Regex is not particularly well-suited to parsing HTML.
Thankfully there are tools specifically created for parsing HTML, e.g. BeautifulSoup and lxml; the latter of which is demonstrated below:

markup = '''<h6 class="byline">By <a rel="author" href="http://topics.nytimes.com/top/reference/timestopics/people/e/jack_ewing/index.html?inline=nyt-per" title="More Articles by Jack Ewing" class="meta-per">JACK EWING</a> and <a rel="author" href="http://topics.nytimes.com/top/reference/timestopics/people/t/landon_jr_thomas/index.html?inline=nyt-per" title="More Articles by Landon Thomas Jr." class="meta-per">LANDON THOMAS Jr.</a></h6><div class="noindex"><span class="by">By </span><span class="byline"><a href="javascript:NewWindow(575,480,'/apps/pbcs.dll/personalia?ID=sshemkus',0)" title="Email Reporter">Sarah Shemkus</a></span></div>'''

import lxml.html

import lxml.html
doc = lxml.html.fromstring(markup)
for a in doc.cssselect('.author, .by, .byline, .byLineTag'):
    print a.text_content()
# By JACK EWING and LANDON THOMAS Jr.
# By 
# Sarah Shemkus

+1 for the alternative way of using a CSS selector. I must have missed .cssselect() — Rob Cowie, Jul 05 '11 at 00:12

score 2 · Answer 2 · answered Jul 04 '11 at 22:30

Strongly suggest not using a regexp to parse the html for reasons already mentioned.

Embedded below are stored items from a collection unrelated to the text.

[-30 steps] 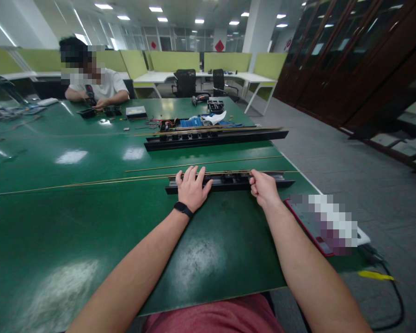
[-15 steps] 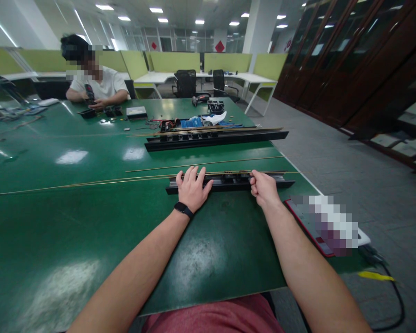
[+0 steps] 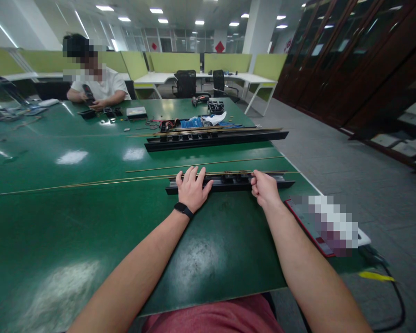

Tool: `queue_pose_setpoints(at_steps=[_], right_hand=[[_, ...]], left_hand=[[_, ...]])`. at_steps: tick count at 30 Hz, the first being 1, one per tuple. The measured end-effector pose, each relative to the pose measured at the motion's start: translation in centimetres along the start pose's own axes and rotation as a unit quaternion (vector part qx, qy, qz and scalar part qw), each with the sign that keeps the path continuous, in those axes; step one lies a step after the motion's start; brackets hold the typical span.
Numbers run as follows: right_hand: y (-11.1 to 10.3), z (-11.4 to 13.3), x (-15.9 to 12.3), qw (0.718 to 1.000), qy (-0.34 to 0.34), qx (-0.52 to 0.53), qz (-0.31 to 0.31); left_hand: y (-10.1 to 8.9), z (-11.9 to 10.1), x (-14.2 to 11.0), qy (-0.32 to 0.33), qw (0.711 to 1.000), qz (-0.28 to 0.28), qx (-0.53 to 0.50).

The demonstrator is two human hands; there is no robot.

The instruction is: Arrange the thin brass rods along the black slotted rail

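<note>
A black channel-shaped rail (image 3: 225,187) lies lengthwise across the green table in front of me. My left hand (image 3: 193,188) rests flat over its left part, fingers spread, with a dark band on the wrist. Toward the rail's right end, my right hand (image 3: 264,187) is closed, thumb and forefinger pinched at a thin brass-coloured rod (image 3: 225,173); the fingertips partly hide the contact. Small black blocks (image 3: 233,176) sit in the rail between my hands. Long thin rods (image 3: 118,180) stretch from the rail far to the left. Another loose rod (image 3: 159,168) lies just behind.
Farther back lies a second black rail (image 3: 218,139) with several rods on it, beside blue material (image 3: 191,122). A tablet-like device (image 3: 303,222) with a red edge sits at the right table edge. Across the table, a person (image 3: 106,85) holds a dark tool. A power drill (image 3: 200,99) lies beyond.
My hands and the rail stay almost exactly in place. Across the table, the other person's head and upper body have shifted slightly.
</note>
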State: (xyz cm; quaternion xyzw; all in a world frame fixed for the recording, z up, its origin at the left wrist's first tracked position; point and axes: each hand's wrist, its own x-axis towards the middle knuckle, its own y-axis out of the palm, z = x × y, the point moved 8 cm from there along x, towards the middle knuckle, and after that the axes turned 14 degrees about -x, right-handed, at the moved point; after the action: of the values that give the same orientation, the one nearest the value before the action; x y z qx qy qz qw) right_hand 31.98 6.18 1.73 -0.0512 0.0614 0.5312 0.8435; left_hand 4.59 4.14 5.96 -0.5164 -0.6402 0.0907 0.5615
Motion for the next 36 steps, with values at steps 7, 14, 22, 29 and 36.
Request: queue_pose_setpoints(at_steps=[7,14,22,29,36], right_hand=[[0.32,0.11,-0.08,1.0,-0.01,-0.009,0.015],[0.3,0.13,-0.17,1.0,-0.008,0.003,0.008],[0.17,-0.05,0.05,1.0,-0.006,0.006,0.0],[0.01,0.17,-0.14,1.0,0.008,0.003,-0.008],[0.26,0.39,-0.4,1.0,0.009,0.004,0.003]], left_hand=[[-0.01,0.06,-0.02,0.0,1.0,-0.005,-0.002],[-0.05,-0.03,-0.02,0.004,1.0,-0.007,-0.004],[-0.06,-0.01,-0.01,0.005,1.0,-0.008,-0.003],[0.01,0.04,-0.01,0.003,1.0,-0.007,-0.006],[-0.04,-0.05,-0.01,0.006,1.0,-0.01,-0.001]])
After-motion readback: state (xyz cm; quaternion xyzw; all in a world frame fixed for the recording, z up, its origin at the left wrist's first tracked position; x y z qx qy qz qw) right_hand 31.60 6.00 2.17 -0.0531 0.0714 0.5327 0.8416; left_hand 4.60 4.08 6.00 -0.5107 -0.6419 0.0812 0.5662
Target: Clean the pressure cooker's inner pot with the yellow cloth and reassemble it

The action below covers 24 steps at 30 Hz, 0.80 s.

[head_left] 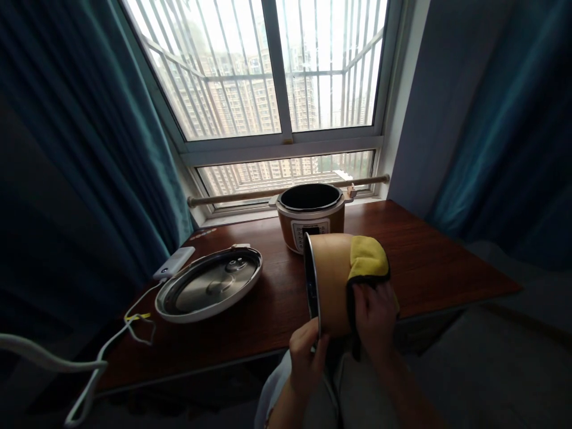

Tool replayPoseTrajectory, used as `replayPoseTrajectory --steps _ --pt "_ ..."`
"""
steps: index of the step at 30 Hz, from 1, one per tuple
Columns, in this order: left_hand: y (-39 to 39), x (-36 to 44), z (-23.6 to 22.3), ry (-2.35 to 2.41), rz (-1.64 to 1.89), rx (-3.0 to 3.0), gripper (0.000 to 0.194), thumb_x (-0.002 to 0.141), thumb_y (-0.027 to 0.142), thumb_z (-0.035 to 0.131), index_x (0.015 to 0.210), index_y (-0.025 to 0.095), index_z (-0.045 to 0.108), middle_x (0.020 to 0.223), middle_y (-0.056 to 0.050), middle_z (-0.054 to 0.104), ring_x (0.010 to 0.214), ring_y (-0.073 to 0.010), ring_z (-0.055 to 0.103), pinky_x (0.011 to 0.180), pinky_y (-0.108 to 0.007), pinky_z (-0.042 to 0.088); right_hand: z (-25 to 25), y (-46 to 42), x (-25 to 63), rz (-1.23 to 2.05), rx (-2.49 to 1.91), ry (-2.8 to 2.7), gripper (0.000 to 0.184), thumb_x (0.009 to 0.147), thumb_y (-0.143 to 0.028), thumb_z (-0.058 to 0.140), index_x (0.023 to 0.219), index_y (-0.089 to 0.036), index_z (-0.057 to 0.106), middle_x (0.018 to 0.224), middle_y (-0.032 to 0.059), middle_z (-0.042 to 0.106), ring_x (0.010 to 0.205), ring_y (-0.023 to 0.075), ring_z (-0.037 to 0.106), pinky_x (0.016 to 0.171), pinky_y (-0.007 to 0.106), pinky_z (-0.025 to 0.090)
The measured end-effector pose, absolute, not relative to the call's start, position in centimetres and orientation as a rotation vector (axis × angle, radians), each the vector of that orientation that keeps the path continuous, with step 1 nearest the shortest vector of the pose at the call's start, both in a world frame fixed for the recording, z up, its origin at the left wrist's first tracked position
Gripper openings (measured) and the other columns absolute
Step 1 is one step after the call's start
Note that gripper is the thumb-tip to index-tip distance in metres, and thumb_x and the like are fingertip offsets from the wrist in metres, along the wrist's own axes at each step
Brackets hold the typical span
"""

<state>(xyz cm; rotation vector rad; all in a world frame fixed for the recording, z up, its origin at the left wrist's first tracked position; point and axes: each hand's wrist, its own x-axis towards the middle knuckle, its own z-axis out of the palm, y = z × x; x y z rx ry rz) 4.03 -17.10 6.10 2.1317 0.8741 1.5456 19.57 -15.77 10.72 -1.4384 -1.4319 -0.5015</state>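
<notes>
Tipped on its side in front of me is a rice cooker's inner pot (333, 268), gold outside and dark inside, its mouth turned left. My left hand (306, 354) is closed on the lower rim, thumb and fingers pinching the edge. A yellow cloth with a black border (369, 259) lies over the pot's base, and my right hand (375, 310) presses it there with curled fingers. Behind the pot stands the gold and white cooker body (311, 214), its top uncovered and its control panel facing me.
On the table's left lies the cooker's round lid (214, 283), inner metal side up. A white power bank-like box (175, 262) with a white cable (111, 339) sits beside it. The wooden table (402, 238) meets a barred window; blue curtains hang on both sides.
</notes>
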Motion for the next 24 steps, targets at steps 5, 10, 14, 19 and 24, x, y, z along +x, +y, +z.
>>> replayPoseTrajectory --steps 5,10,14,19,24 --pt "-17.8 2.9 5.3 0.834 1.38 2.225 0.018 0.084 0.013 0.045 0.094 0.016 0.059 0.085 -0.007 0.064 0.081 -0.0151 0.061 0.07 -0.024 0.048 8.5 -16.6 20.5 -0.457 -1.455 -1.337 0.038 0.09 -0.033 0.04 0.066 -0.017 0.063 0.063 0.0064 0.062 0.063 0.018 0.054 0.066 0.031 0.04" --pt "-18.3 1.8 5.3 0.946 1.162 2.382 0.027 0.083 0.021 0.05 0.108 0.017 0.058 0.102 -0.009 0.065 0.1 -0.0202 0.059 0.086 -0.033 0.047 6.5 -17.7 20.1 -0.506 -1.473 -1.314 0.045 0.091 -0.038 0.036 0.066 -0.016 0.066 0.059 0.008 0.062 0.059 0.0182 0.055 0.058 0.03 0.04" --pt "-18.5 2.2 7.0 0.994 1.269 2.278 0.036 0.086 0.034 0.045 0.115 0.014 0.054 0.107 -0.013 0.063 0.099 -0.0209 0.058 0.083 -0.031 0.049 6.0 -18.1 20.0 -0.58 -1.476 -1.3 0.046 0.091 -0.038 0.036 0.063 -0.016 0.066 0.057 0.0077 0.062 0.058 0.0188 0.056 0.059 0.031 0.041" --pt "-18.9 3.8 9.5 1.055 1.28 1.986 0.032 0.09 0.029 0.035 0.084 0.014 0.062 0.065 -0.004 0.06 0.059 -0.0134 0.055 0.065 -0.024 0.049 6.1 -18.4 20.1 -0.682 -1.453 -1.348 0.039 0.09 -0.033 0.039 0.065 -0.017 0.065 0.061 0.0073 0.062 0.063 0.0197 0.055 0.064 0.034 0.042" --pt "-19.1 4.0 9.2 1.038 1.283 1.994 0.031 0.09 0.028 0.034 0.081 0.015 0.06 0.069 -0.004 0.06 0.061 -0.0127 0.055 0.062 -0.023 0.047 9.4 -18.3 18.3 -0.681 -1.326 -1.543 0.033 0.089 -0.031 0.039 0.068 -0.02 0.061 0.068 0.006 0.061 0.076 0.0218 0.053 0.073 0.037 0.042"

Use an existing HTML parser. AS an example of how easy it can be, I've included an example of using lxml and it's CSS selector.

from lxml import etree
from lxml.cssselect import CSSSelector

## Your html string
html_string = '''<h6 class="byline">By <a rel="author" href="http://topics.nytimes.com/top/reference/timestopics/people/e/jack_ewing/index.html?inline=nyt-per" title="More Articles by Jack Ewing" class="meta-per">JACK EWING</a> and <a rel="author" href="http://topics.nytimes.com/top/reference/timestopics/people/t/landon_jr_thomas/index.html?inline=nyt-per" title="More Articles by Landon Thomas Jr." class="meta-per">LANDON THOMAS Jr.</a></h6>'''

## lxml html parser
html = etree.HTML(html_string)

## lxml CSS selector
sel = CSSSelector('.author, .byline, .writer')

## Call the selector to get matches
matching_elements = sel(html)

for elem in matching_elements:
    primt elem.text

Stephan · Answer 3 · 2011-07-04T22:21:23.480

0

Try this :

<([A-Z][A-Z0-9]*).*?class=\"(byLineTag|byline|author|by)\"[^>]*?>(.*?)</\1>

What i have added :
- .*?, in case the class attribute doesn't appear right after the starting tag.
- *? , set the * operator as non greedy for finding the closing >

edited Jul 04 '11 at 22:21

answered Jul 04 '11 at 22:04

Stephan

41,764
65
238
329

Thanks for the prompt response, This works on my first example but not on the second. – Stefan Harris Jul 04 '11 at 22:10
I have added a small enhancement to the regexp **?** at the end of the regexp/ can you try it – Stephan Jul 04 '11 at 22:16

score 0 · Answer 4 · answered Jul 04 '11 at 22:29

You forgot to account for the space between the tag name and the first attribute name. Also, unless you're sure that class will always be the first attribute, you should account for the opposite in your expression. Furthermore, the \1 should be a \0 (back-references are zero-indexed), if you really care about the closing tag. As I've noted in my comment, you should also include lower-case characters in your wildcards.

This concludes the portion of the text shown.